- Exercise -
Return the listing that follows exactly, with no pictures included.
--- START ---
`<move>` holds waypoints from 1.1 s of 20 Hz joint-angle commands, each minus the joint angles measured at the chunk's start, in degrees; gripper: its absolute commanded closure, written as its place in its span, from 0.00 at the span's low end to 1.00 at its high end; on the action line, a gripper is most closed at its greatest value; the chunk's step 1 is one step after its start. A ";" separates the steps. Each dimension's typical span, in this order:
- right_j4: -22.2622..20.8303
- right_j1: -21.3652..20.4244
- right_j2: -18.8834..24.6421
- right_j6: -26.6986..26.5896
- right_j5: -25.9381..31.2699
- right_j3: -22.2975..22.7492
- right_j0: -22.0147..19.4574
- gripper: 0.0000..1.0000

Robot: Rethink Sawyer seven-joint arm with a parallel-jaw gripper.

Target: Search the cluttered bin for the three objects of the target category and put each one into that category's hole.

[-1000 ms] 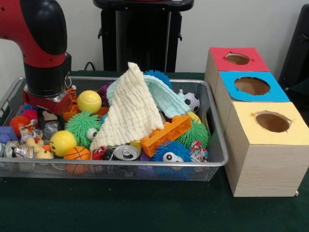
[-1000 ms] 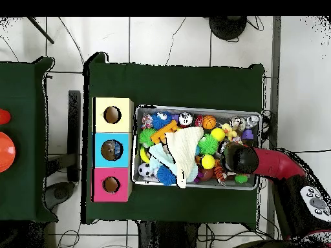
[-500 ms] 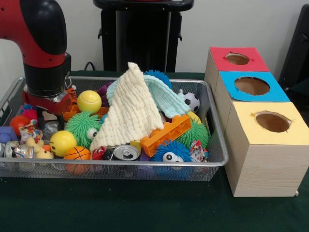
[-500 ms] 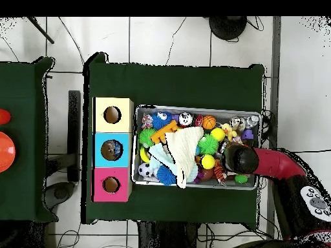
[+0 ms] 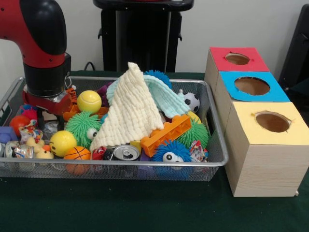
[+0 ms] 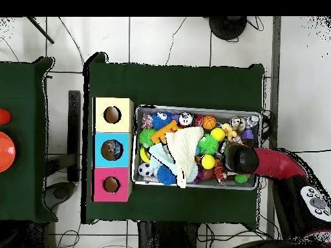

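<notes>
Front view, contents listed. Red and black robot arm [image 5: 41, 46] at upper left of the frame, reaching down into the left end of a silver wire-mesh bin [image 5: 212, 159] on a dark green table [image 5: 145, 208]. Tool [image 5: 46, 118] low among the toys beneath the arm's black wrist; whether its fingers are spread or pressed together cannot be told.

Bin contents, left to right: orange-red ball [image 5: 18, 123]; yellow smiley ball [image 5: 63, 142]; small orange basketball [image 5: 77, 154]; yellow tennis ball [image 5: 89, 101]; green spiky ball with an eye [image 5: 83, 126]; cream waffle-weave cloth [image 5: 130, 108] draped in a peak at centre, lying over a pale teal cloth [image 5: 164, 99]; silver drink can [image 5: 125, 153] on its side at the front rim; orange toy brick [image 5: 166, 134]; blue spiky ball with an eye [image 5: 171, 152]; second green spiky ball [image 5: 195, 133]; small black-and-white football [image 5: 191, 101] at the back right.

Right of the bin, just beside it: a row of three wooden boxes, each with a round hole on top: red-topped box [image 5: 237, 59] at the back, blue-topped box [image 5: 252, 86] in the middle, yellow-topped box [image 5: 273, 123] in front.

Overhead view: arm enters from lower right, its end over the right part of the bin [image 6: 197, 184]; boxes at the bin's left.
</notes>
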 commanded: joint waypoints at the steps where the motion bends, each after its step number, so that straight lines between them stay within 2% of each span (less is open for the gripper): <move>1: -5.39 9.96 3.34 -6.43 -4.67 -1.84 -1.40 0.00; 22: -5.22 10.24 3.84 -6.85 -4.02 -2.32 -1.46 0.00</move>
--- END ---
- Result of this exercise -
`<move>` holds waypoints from 1.1 s of 20 Hz joint-angle commands, each minus the joint angles measured at the chunk's start, in degrees; gripper: its absolute commanded closure, written as its place in its span, from 0.00 at the span's low end to 1.00 at its high end; on the action line, a gripper is most closed at its greatest value; the chunk's step 1 is one step after its start. A ";" separates the steps. Each dimension's typical span, in this order:
- right_j4: -22.2622..20.8303
- right_j1: -21.3652..20.4244
- right_j2: -18.8834..24.6421
- right_j6: -26.6986..26.5896
- right_j5: -25.9381..31.2699
- right_j3: -22.2975..22.7492
- right_j0: -22.0147..19.4574
- gripper: 0.0000..1.0000

Robot: Rethink Sawyer seven-joint arm with a parallel-jaw gripper.

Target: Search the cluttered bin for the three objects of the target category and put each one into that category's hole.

[-1000 ms] 
[-1000 ms] 
[-500 ms] 
[-500 ms] 
[+0 ms] 
[+0 ms] 

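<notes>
Front view, contents listed. Red and black robot arm [image 5: 41, 46] at upper left of the frame, reaching down into the left end of a silver wire-mesh bin [image 5: 212, 159] on a dark green table [image 5: 145, 208]. Tool [image 5: 46, 118] low among the toys beneath the arm's black wrist; whether its fingers are spread or pressed together cannot be told.

Bin contents, left to right: orange-red ball [image 5: 18, 123]; yellow smiley ball [image 5: 63, 142]; small orange basketball [image 5: 77, 154]; yellow tennis ball [image 5: 89, 101]; green spiky ball with an eye [image 5: 83, 126]; cream waffle-weave cloth [image 5: 130, 108] draped in a peak at centre, lying over a pale teal cloth [image 5: 164, 99]; silver drink can [image 5: 125, 153] on its side at the front rim; orange toy brick [image 5: 166, 134]; blue spiky ball with an eye [image 5: 171, 152]; second green spiky ball [image 5: 195, 133]; small black-and-white football [image 5: 191, 101] at the back right.

Right of the bin, just beside it: a row of three wooden boxes, each with a round hole on top: red-topped box [image 5: 237, 59] at the back, blue-topped box [image 5: 252, 86] in the middle, yellow-topped box [image 5: 273, 123] in front.

Overhead view: arm enters from lower right, its end over the right part of the bin [image 6: 197, 184]; boxes at the bin's left.
</notes>
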 commanded: joint waypoints at the steps where the motion bends, each after its step number, so that straight lines between them stay within 2% of each span (less is open for the gripper): <move>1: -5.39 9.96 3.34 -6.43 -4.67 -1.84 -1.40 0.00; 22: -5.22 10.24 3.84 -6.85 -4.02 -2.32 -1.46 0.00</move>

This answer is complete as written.